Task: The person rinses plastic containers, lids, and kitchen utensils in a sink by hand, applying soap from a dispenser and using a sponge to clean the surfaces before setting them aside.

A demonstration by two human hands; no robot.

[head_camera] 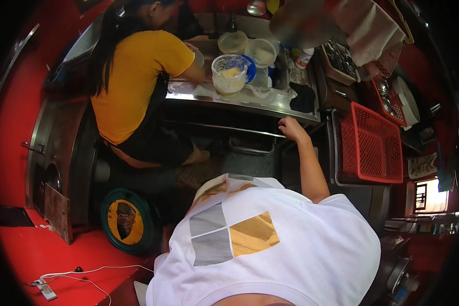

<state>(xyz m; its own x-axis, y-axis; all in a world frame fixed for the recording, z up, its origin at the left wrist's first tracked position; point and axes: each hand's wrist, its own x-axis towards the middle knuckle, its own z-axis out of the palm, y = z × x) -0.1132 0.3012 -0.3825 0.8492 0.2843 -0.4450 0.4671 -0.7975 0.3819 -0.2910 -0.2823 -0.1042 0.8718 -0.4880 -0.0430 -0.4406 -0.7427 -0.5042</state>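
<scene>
My right hand (290, 129) hangs by the front edge of a stainless steel sink counter (267, 100), its fingers curled in and no object showing in them. Just above it, a black cloth (302, 98) drapes over the counter's corner. My left hand is out of view. On the sink's front ledge stands a clear plastic tub (228, 78) with yellowish contents and whitish smears. A blue round item (250, 69) shows behind it. Farther back are a translucent round container (261, 52) and another round tub (232, 42). A white bottle (304, 58) with a label stands at the right.
A co-worker in a yellow shirt (137, 76) bends over the sink at left, one forearm over it. Right of me is a red plastic basket (373, 143); beyond it, a tray of utensils (338, 63). A green-rimmed round bin (106, 225) and a power strip (46, 289) are lower left.
</scene>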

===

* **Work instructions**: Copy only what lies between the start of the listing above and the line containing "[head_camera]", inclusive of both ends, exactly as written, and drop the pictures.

* **Task response**:
Task: The person rinses plastic containers, lids, and kitchen utensils in a sink by hand, applying soap from a dispenser and using a sponge to clean the surfaces before setting them aside.

A demonstration by two human hands; no robot.

[head_camera] 

No additional output will be generated.